Un comité des Communes recommande des bonifications à l’assurance-emploi

OTTAWA — Un comité parlementaire recommande d’augmenter le montant et la durée des prestations d’assurance-emploi, et d’étendre le régime pour couvrir les travailleurs indépendants et «à la demande».

Dans son rapport déposé jeudi, le Comité permanent des ressources humaines, du développement des compétences, du développement social et de la condition des personnes handicapées recommande également d’accroître la durée des prestations régulières et spéciales combinées, pour éviter de pénaliser les prestataires, «surtout des femmes», qui demandent ces deux prestations d’assurance-emploi pendant la même période.

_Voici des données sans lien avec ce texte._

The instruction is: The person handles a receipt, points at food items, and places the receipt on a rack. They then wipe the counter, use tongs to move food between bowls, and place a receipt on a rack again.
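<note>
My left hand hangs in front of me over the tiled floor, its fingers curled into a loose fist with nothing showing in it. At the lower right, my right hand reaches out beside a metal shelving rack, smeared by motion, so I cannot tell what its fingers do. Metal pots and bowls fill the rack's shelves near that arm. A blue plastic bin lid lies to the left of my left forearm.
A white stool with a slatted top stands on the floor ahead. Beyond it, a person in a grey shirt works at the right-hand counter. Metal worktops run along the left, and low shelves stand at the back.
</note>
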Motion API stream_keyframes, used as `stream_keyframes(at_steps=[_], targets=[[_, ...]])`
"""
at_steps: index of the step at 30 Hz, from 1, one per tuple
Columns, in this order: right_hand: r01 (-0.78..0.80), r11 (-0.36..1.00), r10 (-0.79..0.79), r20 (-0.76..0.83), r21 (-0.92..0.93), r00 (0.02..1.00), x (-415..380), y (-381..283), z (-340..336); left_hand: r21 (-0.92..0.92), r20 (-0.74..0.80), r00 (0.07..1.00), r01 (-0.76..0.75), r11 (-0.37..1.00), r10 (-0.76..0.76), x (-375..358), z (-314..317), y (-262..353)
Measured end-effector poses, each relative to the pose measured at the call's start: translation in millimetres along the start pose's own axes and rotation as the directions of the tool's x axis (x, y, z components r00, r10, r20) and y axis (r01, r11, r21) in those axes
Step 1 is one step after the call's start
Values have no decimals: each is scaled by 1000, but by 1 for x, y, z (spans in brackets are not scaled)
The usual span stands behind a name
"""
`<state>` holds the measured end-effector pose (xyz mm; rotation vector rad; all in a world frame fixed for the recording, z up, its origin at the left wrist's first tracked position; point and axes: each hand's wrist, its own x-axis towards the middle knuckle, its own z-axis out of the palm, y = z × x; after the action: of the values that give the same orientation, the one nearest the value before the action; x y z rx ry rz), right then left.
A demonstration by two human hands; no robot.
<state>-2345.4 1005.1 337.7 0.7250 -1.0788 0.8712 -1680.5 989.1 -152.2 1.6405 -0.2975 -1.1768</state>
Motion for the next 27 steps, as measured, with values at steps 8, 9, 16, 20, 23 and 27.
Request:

Le comité recommande aussi au ministère de l’Emploi et du Développement social, en consultation avec des groupes d’employés et d’employeurs, d’envisager la possibilité de prolonger à 50 semaines la durée maximale des prestations de maladie du régime d’assurance-emploi. Dans leur budget d’avril, les libéraux proposaient plutôt de les faire passer de 15 à 26 semaines, en 2022.

Pour payer ces bonifications, le comité recommande que les fonctionnaires envisagent de demander au gouvernement de contribuer à nouveau au financement du régime d’assurance-emploi, qui est actuellement financé par les cotisations des employés et des employeurs.

Le comité affirme, en somme, que le régime d’assurance-emploi «n’est plus adapté à la réalité du marché du travail actuel» et qu’il «n’a pas la souplesse nécessaire pour s’adapter aux perturbations soudaines qui touchent le marché du travail», comme une pandémie.

L’année dernière, le gouvernement a effectivement fermé certains programmes de l’assurance-emploi, craignant que les pertes d’emplois sans précédent au début de la pandémie ne viennent à bout de ce régime vieux de plusieurs décennies. Ottawa a plutôt créé des «prestations d’urgence» pour aider les Canadiens jetés au chômage par la pandémie.

Le budget fédéral d’avril avait réservé par ailleurs 5 millions $ sur deux ans pour un examen du régime d’assurance-emploi, ce qui, espère le gouvernement, laissera le temps d’amorcer les mises à niveau indispensables du système informatique vieillissant qui gère tout le programme.